Tuesday, May 7, 2019
Where's the Gold?
As we trace the personal history of our ancestors, we can't help but include the broader impact of general history in what became of our own family members. Thus it was with my third great-grandparents, Ozey and Sarah Broyles, after their move from the bucolic Ashtabula outside Pendleton, South Carolina, and into town in nearby Anderson. Even so, the broad sweep of general history may rehearse the major victories of battles, yet miss the personal agonies suffered by our ancestors. This is what makes those private collections of letters, diaries, and other remembrances so valuable for a genealogist.
The Broyles family had moved from Ashtabula in 1851, the lovely home which eventually was purchased by the Adger family. By the time of the Civil War, the Broyles family had long been settled in their new home in town in Anderson, and had seen some of their sons go off to war. Clarissa Adger Bowen, still in her family's home back near Pendleton, felt the need to record her thoughts, prompted by some of the troubling occurrences at the close of the war. The resulting diary is what comprises the remainder of the Ashtabula book which has been of such benefit to me as I piece together the life stories of my ancestors.
Before we get into the body of Clarissa Adger Bowen's journal, some background information is necessary. In review, let's reconstruct the timeline of the closing moments of the Civil War, to help understand the impetus behind subsequent post-war events near home.
First, as you'll remember, one by one, the southern states seceded from the Union, and, by February of 1861, representatives of these states met at the Montgomery Convention in Alabama, to discuss establishment of their new government. In those initiating actions, all federal property was seized, including the holdings—yes, even the gold—at the former federal mints in Charlotte, Dahlonega, and New Orleans.
Soon after that, the Confederate capital was moved from Montgomery to Richmond, Virginia. Then came the long and bitter war between the states. By mid-June in 1864, Union forces began what eventually became known as the Richmond-Petersburg Campaign by its close, nine months later. The trench warfare of that campaign resulted in construction of over thirty miles of trench lines from Petersburg to Richmond. Combined with incessant raids and battles, the prolonged effort eventually led to southern General Robert E. Lee's retreat, and the ensuing Battle of Appomattox Court House on April 9, 1865. That afternoon, Lee's surrender marked the official end of the Civil War.
Of course, news traveling at a much slower rate in that era than our own times, that surrender was not universally recognized. It took the remainder of the month of April and into the subsequent month for the various generals of the South to get the message. In the midst of all that, the assassination of President Abraham Lincoln on April 14, and his death the next day, only served to complicate the process.
Meanwhile, just prior to the fall of Richmond, on April 3, Jefferson Davis and the Confederate Cabinet escaped to Danville, Virginia, leaving there for Greensboro, North Carolina, upon receiving news on April 12 of Lee's surrender just three days earlier. With Lincoln's murder, the President's successor, Andrew Johnson, blamed Davis for being complicit in the assassination plot and issued a $100,000 reward for his capture.
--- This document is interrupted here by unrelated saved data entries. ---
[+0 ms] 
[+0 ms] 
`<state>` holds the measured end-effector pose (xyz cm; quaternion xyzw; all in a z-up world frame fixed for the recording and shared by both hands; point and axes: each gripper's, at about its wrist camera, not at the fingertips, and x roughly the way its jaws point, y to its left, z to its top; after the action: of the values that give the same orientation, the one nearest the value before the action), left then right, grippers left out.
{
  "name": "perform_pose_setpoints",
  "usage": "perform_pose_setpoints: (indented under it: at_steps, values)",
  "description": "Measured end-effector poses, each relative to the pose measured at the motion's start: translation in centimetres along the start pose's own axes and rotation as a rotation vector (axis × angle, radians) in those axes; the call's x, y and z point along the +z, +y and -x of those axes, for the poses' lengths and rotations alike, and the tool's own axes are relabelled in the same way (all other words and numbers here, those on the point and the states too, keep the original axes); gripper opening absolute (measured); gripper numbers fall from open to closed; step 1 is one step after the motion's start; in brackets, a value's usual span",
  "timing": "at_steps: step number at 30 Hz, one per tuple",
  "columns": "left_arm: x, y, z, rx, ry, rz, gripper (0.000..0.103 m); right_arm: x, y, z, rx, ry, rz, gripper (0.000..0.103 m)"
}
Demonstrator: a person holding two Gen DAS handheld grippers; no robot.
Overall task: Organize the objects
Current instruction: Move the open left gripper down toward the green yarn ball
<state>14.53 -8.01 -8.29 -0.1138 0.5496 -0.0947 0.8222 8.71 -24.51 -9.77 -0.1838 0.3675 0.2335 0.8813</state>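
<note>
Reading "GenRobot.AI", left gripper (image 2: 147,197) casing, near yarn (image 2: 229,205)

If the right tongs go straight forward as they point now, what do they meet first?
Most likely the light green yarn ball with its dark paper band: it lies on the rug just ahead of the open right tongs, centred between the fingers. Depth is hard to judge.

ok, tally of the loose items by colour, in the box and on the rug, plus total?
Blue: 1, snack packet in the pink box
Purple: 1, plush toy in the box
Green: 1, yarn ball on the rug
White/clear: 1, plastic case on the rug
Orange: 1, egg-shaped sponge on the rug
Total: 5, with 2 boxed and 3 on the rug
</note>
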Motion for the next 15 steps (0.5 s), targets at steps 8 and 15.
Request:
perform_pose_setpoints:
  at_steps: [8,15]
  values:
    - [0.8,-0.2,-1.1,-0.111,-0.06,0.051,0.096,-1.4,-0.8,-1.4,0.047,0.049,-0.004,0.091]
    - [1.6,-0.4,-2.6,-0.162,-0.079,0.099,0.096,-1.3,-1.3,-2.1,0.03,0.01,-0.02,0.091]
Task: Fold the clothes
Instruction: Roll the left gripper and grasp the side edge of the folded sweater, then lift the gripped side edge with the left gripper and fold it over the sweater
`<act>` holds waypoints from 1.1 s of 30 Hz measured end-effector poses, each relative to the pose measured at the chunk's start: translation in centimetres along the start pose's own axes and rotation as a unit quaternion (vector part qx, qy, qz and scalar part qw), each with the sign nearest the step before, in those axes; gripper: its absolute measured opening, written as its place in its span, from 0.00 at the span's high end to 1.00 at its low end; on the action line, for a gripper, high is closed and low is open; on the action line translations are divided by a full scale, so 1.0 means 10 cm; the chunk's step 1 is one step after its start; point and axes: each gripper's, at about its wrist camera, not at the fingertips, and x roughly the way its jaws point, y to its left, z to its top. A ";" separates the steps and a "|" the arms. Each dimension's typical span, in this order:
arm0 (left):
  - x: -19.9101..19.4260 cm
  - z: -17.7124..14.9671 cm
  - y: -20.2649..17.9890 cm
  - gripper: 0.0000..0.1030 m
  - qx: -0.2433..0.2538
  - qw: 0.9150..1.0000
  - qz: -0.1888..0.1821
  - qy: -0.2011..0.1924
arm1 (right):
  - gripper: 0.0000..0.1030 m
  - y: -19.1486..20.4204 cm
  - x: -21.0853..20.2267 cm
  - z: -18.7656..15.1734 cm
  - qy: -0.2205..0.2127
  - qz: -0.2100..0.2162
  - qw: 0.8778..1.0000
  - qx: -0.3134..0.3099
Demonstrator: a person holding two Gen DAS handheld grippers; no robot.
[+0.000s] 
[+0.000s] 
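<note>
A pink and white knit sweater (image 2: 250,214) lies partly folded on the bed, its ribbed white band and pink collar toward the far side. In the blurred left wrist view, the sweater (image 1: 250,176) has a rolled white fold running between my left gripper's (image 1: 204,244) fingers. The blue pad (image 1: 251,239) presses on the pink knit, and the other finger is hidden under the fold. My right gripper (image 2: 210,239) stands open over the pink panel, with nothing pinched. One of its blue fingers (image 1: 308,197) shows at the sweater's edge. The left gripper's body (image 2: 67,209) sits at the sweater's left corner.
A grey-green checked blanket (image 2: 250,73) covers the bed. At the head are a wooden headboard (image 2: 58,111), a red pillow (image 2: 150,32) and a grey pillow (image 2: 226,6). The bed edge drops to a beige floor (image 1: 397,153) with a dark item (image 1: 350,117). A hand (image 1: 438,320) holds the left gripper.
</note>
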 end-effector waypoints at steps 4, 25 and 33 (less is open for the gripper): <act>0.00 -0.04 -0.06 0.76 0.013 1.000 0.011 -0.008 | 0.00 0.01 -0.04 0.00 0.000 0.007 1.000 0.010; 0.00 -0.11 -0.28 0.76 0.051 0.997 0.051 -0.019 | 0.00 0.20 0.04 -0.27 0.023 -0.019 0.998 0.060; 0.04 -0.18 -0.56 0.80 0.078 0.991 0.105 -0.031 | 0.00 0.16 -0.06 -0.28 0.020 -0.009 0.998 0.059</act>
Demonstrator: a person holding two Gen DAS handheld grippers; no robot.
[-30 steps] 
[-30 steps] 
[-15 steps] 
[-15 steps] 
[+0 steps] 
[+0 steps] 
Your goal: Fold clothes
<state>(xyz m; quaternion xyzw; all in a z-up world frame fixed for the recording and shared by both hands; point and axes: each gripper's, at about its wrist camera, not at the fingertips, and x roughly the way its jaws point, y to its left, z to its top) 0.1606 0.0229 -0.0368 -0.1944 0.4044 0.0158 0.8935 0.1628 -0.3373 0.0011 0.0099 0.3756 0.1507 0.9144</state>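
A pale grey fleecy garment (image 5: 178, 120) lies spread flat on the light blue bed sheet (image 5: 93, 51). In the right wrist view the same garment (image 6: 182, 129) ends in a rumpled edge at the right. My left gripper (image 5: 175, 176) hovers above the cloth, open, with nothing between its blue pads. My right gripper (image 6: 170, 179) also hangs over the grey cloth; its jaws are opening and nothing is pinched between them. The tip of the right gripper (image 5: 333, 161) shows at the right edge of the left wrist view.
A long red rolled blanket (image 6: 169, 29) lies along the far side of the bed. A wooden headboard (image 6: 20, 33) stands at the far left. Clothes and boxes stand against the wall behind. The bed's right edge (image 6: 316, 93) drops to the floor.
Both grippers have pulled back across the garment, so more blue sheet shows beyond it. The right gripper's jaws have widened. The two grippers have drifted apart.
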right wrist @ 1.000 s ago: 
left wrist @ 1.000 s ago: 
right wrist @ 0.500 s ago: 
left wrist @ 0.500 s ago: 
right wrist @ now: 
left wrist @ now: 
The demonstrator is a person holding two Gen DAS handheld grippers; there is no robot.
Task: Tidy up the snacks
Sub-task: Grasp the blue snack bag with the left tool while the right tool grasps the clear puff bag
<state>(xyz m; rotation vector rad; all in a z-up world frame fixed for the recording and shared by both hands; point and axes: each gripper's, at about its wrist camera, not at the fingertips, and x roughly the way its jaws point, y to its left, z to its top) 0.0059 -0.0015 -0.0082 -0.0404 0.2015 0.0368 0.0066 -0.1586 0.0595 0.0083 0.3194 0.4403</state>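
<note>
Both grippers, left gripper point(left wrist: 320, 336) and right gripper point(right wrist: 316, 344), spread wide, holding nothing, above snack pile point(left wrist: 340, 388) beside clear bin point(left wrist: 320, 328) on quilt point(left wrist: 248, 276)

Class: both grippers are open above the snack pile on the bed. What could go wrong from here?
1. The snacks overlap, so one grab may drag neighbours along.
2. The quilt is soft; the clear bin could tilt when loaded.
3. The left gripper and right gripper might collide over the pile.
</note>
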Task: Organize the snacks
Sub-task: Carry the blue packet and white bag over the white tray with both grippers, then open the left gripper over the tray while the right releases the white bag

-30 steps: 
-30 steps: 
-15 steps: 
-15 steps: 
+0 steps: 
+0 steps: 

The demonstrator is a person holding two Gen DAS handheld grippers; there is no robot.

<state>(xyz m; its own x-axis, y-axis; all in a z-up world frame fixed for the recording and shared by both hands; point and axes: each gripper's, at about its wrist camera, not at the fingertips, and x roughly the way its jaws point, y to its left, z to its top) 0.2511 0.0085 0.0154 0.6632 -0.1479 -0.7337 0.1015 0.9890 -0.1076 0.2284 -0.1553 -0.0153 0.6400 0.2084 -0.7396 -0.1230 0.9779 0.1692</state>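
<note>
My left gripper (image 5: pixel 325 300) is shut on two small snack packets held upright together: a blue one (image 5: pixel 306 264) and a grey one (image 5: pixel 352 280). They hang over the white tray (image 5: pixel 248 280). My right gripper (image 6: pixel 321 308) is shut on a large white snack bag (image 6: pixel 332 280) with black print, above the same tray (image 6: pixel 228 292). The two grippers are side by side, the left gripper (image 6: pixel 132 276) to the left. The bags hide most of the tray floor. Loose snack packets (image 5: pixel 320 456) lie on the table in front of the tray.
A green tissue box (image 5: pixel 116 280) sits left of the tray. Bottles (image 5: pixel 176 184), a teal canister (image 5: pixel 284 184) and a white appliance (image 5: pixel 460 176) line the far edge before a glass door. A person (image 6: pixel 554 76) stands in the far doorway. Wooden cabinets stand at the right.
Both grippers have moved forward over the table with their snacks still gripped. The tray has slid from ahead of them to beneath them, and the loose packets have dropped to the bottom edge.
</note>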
This served to spur on Union forces in their search for the escaped Jefferson Davis and the members of his government. However, there was a second chase instigated, as well. Along with the fleeing Confederate personnel leaving Richmond, there was a second train southward bound. This one held some records of the fallen government, as well as Davis' personal belongings. But there was one other detail which caused much speculation: where was all the gold?
The capture of Jefferson Davis himself might have brought a clever Union man a reward of $100,000—no small amount in those days—but to intercept the supposed stash of Confederate gold would bring a much greater premium than that. Reports of the value of that gold, as it turned out, were far more inflated than the inflation rate suffered by the South in the midst of their Confederate economic woes. But at the moment when it was the prime mission of so many Union officers after the official close of the war, the heat was on to find gold—any gold.
The target of this search frenzy, as it turned out, centered on the very vicinity in which the Broyles family and their beloved neighbors had lived, the peaceful country setting just outside Pendleton.